Ecosyste.ms: Awesome

An open API service indexing awesome lists of open source software.

Awesome Lists | Featured Topics | Projects

https://github.com/ossobv/planb

PlanB - automating remote backups and snapshots with zfs/rsync
https://github.com/ossobv/planb

backup django-application rsync rsync-backups zfs zfs-snapshots

Last synced: 5 days ago
JSON representation

PlanB - automating remote backups and snapshots with zfs/rsync

Awesome Lists containing this project

README

        

Setting up ZFS for PlanB
========================

**This is not a full-blown ZFS setup guide.** But it will provide some tips
to get a *zpool* up and running for *PlanB*.

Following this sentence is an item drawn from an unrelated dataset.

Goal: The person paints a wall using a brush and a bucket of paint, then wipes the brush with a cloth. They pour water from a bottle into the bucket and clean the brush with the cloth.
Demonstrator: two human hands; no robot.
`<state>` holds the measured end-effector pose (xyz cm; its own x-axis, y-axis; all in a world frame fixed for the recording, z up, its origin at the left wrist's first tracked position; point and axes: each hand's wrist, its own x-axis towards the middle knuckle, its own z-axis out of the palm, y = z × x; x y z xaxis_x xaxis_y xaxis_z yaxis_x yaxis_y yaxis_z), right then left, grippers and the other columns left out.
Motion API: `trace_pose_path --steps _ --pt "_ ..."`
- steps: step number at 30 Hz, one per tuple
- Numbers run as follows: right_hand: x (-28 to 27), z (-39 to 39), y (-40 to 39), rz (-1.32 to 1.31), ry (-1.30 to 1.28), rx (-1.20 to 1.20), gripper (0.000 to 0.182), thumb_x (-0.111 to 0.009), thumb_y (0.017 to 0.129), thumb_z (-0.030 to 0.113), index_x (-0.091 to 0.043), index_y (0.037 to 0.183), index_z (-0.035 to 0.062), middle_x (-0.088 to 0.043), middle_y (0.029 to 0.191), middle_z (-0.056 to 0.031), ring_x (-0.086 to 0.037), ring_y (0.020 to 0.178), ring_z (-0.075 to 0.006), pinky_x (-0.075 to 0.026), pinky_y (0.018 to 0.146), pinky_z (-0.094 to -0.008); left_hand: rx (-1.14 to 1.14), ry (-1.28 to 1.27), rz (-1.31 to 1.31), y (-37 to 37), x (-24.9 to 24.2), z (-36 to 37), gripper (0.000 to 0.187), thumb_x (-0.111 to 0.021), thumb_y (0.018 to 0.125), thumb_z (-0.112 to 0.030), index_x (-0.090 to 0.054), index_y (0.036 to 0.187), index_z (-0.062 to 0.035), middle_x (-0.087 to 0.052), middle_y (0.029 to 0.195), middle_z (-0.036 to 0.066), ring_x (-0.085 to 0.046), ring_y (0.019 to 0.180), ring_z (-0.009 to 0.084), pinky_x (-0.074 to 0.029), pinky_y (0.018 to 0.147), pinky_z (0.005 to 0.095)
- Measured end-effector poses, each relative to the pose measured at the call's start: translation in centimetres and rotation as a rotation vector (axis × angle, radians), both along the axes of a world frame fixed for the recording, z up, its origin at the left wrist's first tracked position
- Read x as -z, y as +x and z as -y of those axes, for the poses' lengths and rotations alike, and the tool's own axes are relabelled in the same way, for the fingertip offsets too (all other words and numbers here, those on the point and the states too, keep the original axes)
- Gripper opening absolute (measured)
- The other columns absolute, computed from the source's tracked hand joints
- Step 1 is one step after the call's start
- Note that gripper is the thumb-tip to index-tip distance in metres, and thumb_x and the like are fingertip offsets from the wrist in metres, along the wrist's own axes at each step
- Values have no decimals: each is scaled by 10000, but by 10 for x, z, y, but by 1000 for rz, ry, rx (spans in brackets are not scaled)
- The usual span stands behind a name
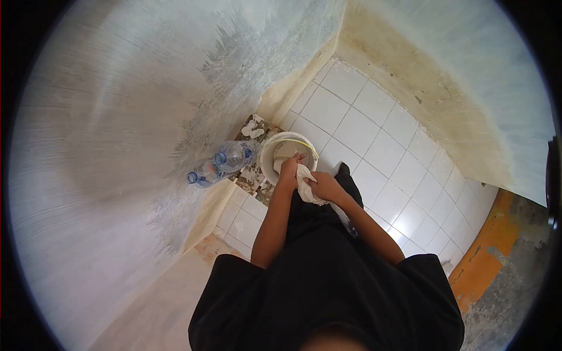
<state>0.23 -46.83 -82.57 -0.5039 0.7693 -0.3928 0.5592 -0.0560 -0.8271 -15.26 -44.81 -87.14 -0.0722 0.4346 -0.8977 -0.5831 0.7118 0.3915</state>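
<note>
Looking straight down, the head view shows the person's own black shirt filling the lower centre; its lower edge is cut off by the frame. Both bare forearms extend forward from the sleeves toward a white bucket.

The right hand is closed around a white cloth, fingers curled over it; the cloth is bunched, and its lower end is hidden behind the right forearm. The left hand reaches over the bucket rim with fingers bent, touching the upper end of the same cloth. Whether the left fingers pinch the cloth or only press on it cannot be determined, as the fingertips are small and partly covered.

The bucket stands on a patch of rough, broken floor beside the white floor tiles. A pale mass lies inside the bucket; its nature cannot be made out. A thin yellow line runs along the far rim.

Just left of the bucket, two clear plastic bottles with blue caps lie tilted against the foot of the wall. Their contents are not discernible.

Farther off, the tiles meet a stained corner of two walls. At the right edge, an orange strip borders a grey surface, heavily distorted by the lens and cut off by the dark circular frame.
</note>
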Motion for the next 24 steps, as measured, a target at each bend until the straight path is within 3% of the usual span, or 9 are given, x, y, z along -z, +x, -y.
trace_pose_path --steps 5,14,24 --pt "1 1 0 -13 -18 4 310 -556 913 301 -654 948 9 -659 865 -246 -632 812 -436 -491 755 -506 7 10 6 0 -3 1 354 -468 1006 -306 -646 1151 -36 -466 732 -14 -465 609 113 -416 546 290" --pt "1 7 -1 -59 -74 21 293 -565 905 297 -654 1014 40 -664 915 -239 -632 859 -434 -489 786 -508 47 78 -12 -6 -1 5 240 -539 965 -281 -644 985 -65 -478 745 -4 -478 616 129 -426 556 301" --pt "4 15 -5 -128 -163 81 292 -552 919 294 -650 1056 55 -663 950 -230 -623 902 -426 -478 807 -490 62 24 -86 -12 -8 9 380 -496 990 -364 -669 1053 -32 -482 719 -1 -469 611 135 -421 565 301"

*Here, the most common setup using raidz2 is described with a concise
explanation of the parameters. For more information, tips and tweaks,
and why you should not skimp on non-ECC memory, the author refers you to
The Internet™*.

This how-to assumes you're using ZFS 0.8.x on Linux, but it will likely
work on other versions with slight adaptations.

1. `Selecting/preparing disks`_
2. `Using native ZFS encryption`_
3. `Setting up the zpool`_
4. `Explanation of zpool attributes`_
5. `Replacing faulty disks`_

-------------------------
Selecting/preparing disks
-------------------------

So, start with a bunch of disks. Let's say 34 10TB disks:

.. code-block:: console

# cat /proc/partitions | grep ' sd[a-z]*$' | sort -Vk4
8 0 9766436864 sda
65 160 9766436864 sdaa
65 176 9766436864 sdab
...
65 128 9766436864 sdy
65 144 9766436864 sdz

The disks don't *need* to have the same size, but it helps (and hot
spares will need to match the largest, for obvious reasons). For the common
setup, you'll use the entire disk and not a partition. (*ZFS* will do
its own partitioning, but you don't need to worry about that.)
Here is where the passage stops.